▶ [TO DO]:
Give an exact transcription limited to the lines from the one with "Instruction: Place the" through the end of the entries, including both; no pictures belong in it.
RECORDS SHOWN Start Marker
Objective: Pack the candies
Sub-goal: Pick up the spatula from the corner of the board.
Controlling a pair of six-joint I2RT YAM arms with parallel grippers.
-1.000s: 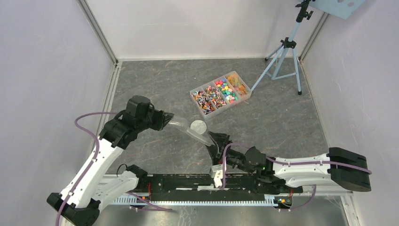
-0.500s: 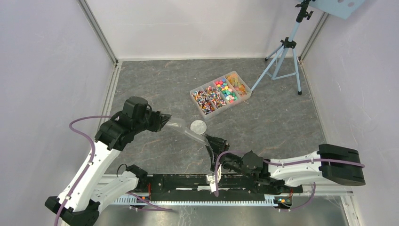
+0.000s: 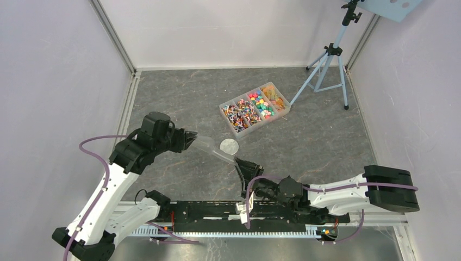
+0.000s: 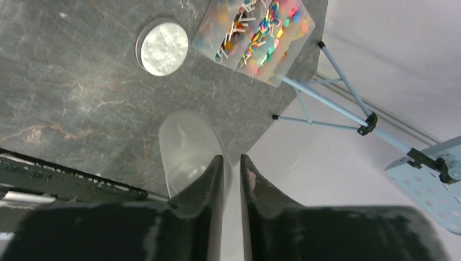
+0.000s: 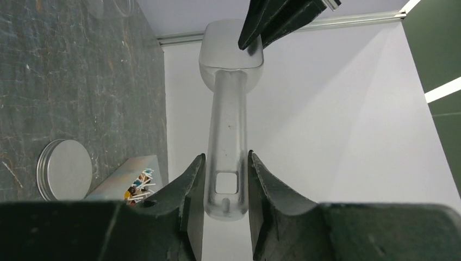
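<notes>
Clear scoop [image 3: 211,148] gripped at both ends
Left gripper [image 3: 192,140] pinches bowl, right gripper [image 3: 239,162] clamps handle; candies [image 3: 253,109] in tray [image 3: 228,120] near lid [image 3: 229,145].

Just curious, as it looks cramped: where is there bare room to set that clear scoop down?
Bare grey tabletop lies left of the candy tray, up to the back wall, and right of it, this side of the tripod. The middle is crowded: round lid, clear scoop, left gripper and right gripper meet by the tray.

Frosted plastic scoop [image 5: 227,136]; matt metal lid [image 4: 162,46]
</notes>
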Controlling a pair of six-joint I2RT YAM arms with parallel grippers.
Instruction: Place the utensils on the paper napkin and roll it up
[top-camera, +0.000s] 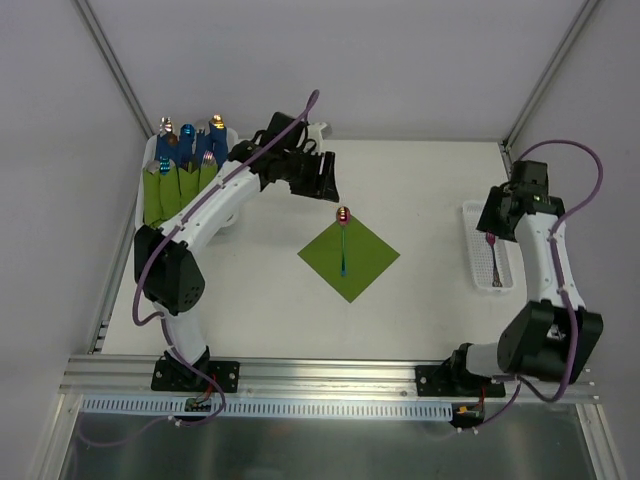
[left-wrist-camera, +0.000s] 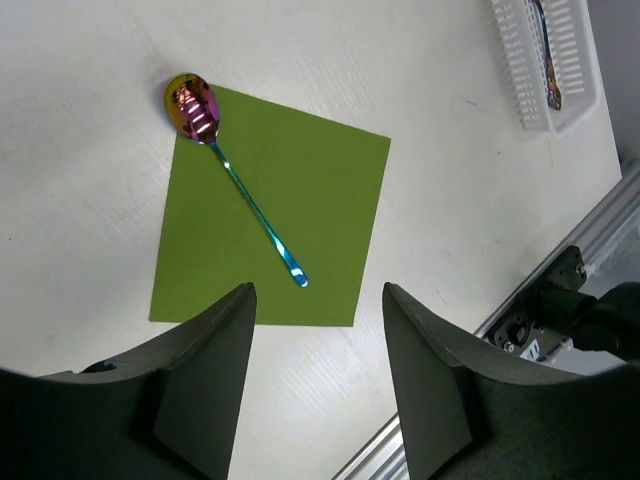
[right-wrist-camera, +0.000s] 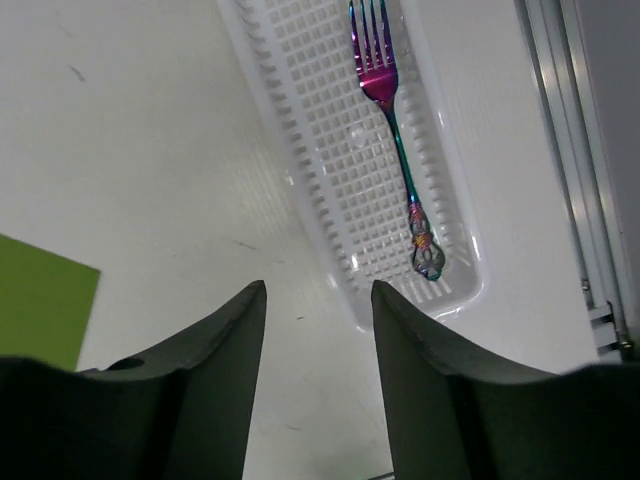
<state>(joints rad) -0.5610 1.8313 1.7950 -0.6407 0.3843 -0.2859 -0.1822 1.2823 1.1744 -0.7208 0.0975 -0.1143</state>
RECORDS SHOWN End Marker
▶ [COMPLETED TASK]:
Instruction: Place the utensils on the paper napkin and roll it up
[top-camera, +0.000s] 
[left-wrist-camera, +0.000s] 
[right-wrist-camera, +0.000s] 
<state>(joints rad) -0.5610 1.8313 1.7950 -0.6407 0.3843 -0.2859 -0.1822 1.2823 1.1744 -0.7208 0.0975 -0.1143</state>

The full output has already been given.